LA ZURDA

#PescarDerechos desembarca en Cantabria para reducir la discriminación salarial y contractual de las mujeres en la conserva

  • Escrito por CCOO
  • Publicado en Economía

La industria del pescado menosprecia el trabajo femenino. El centenar de hombres que trabaja en Cantabria en el sector de la conserva realiza las tareas mejor remuneradas y tiene un contrato indefinido que les permite trabajar todo el año. Sin embargo, las mujeres, que fundamentalmente desempeñan su trabajo en el área de producción, tienen un contrato fijo-discontinuo. Su relación laboral con la empresa queda suspendida cuando cesa la actividad y entran en situación de desempleo. Cuando agotan la prestación, no tienen derecho a otro subsidio porque su relación laboral no está extinguida. Si a este hecho se une la poca actividad que existe en el sector porque se ha externalizado gran parte del proceso productivo a otros países, el tema se agrava considerablemente para estas trabajadoras.

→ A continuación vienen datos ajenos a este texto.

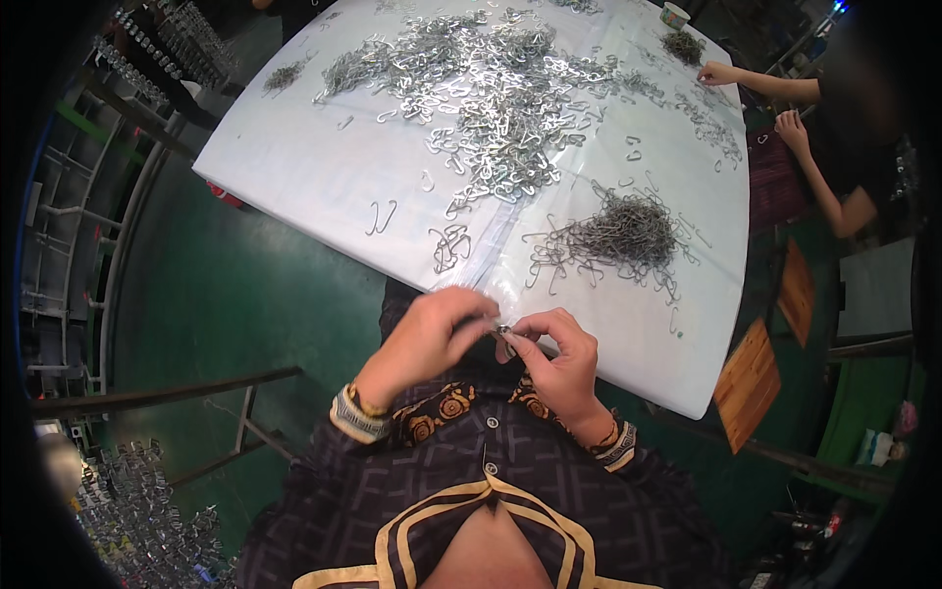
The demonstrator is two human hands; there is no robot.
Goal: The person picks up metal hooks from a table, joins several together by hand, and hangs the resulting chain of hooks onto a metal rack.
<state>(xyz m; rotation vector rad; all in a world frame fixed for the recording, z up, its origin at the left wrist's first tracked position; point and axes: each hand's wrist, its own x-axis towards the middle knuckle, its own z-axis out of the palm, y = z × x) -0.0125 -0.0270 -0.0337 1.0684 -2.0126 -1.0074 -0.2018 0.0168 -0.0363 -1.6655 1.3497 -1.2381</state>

A esta discriminación contractual se le une la discriminación salarial. Los trabajadores, situados en su mayoría en el nivel 6 del convenio colectivo, cobran entre un 15 y un 20% más que las mujeres que trabajan limpiando y envasando pescado. La patronal se ha negado, negociación tras negociación, a corregir esta injusta situación con el pobre argumento de que los incrementos que se realicen en el área de producción dispararán la masa salarial.

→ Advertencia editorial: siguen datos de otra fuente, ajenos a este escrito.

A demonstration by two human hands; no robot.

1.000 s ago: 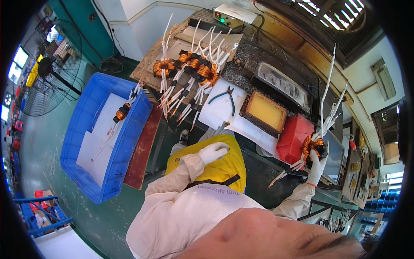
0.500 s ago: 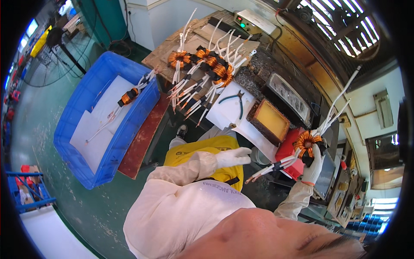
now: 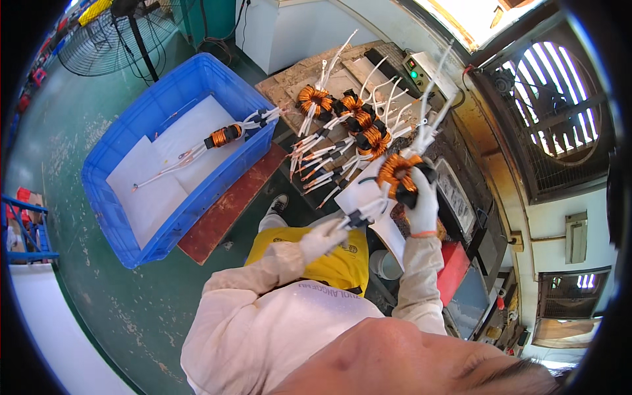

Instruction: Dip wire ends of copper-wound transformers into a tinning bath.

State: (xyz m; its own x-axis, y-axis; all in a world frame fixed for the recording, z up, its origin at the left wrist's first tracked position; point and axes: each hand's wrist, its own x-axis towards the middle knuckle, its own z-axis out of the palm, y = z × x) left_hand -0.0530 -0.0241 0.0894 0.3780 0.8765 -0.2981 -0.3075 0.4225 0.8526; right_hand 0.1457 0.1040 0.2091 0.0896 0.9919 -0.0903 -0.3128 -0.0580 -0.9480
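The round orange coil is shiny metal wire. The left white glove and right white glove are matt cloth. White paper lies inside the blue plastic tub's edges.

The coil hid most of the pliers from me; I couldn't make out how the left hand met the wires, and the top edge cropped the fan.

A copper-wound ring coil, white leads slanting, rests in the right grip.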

CCOO ha batallado durante años para acabar con esta discriminación. En el mes de octubre, el sindicato lanzó la campaña #PescarDerechos en el conjunto del Estado para presionar y tratar de mejorar las condiciones que se aplican en las empresas de conservas de pescado, que soportan los peores niveles de la industria alimentaria. La iniciativa acaba de llegar a Cantabria. Ayer, el sindicato se la presentó a un grupo de delegadas del sector en la asamblea que mensualmente se celebra en la sede de CCOO en Laredo.

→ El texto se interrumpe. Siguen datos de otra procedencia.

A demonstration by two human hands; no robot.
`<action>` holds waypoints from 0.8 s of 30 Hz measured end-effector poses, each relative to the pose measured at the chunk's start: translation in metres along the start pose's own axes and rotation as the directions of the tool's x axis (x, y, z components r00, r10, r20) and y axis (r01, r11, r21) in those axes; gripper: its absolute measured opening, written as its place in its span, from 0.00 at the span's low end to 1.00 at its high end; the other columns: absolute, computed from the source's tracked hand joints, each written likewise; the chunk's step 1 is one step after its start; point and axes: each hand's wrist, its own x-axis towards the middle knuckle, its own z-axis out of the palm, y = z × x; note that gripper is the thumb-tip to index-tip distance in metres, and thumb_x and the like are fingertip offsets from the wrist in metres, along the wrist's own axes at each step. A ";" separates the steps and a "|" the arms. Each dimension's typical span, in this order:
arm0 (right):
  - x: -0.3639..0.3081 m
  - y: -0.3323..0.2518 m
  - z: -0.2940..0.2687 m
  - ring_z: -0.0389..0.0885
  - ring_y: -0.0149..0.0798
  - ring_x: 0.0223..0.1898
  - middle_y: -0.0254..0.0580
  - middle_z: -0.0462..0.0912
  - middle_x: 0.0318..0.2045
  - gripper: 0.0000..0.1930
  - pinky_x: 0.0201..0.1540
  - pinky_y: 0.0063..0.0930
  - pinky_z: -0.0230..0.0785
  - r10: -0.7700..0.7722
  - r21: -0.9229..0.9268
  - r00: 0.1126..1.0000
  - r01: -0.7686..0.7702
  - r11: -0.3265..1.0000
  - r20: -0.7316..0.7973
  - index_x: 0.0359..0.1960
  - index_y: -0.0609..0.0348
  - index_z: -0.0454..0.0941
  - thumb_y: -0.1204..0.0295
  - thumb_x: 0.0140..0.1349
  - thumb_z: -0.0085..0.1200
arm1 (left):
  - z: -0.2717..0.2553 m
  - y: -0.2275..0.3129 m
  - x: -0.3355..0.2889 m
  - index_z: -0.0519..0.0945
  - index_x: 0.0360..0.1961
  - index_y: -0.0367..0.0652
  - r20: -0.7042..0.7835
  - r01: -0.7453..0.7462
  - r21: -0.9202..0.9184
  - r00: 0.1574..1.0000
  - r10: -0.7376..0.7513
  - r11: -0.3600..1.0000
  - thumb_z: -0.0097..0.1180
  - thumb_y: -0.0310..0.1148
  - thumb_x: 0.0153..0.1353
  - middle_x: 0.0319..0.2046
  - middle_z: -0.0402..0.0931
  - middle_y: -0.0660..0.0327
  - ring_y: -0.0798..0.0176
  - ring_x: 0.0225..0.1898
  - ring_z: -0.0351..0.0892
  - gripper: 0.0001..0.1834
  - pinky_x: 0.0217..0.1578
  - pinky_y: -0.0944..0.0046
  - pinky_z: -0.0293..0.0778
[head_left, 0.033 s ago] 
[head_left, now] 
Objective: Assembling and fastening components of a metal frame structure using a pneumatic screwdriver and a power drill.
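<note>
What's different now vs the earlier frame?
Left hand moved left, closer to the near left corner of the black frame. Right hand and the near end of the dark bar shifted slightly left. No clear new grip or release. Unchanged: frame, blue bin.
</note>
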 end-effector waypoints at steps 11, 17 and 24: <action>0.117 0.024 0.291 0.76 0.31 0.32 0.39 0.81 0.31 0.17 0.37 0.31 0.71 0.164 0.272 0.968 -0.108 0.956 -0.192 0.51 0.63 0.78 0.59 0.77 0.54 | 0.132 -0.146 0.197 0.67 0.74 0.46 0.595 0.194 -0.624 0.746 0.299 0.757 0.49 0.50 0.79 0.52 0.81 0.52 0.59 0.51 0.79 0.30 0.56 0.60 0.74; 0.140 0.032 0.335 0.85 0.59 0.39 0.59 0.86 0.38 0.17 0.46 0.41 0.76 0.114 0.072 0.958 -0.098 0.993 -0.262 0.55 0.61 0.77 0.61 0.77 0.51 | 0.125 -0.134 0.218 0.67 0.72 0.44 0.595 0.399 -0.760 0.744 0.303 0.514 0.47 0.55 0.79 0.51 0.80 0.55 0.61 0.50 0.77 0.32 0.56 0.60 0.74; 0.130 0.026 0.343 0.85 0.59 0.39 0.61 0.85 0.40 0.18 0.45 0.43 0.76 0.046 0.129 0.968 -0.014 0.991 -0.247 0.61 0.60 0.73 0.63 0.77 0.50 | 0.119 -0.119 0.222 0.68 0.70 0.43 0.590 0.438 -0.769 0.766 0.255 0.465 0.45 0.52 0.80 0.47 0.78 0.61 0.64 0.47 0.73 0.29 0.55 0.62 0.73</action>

El sindicato calcula que en la última década se han perdido dos mil empleos en Cantabria. 70 empresas mantienen la actividad. Varias etapas del proceso productivo que convierte el bocarte en anchoa ya no se realiza en España. Se pesca en otros caladeros y el pescado se procesa fuera. Solo se trae a Cantabria para ser envasado. Prácticamente han desparecido trabajos tradicionales como el salazón, el cortado, el escaldado y el fileteado, que eran parte del proceso productivo. Antes se hacían en torno a 500 octavillos por persona y día, mientras que hoy una operaria puede hacer cinco mil porque su única tarea es meter la anchoa en una lata.

La campaña #PescarDerechos combatirá en todo el Estado los abusos de las ETTs, denunciará a las subcontratas, presentará demandas por discriminación salarial y reclamará la antigüedad perdida.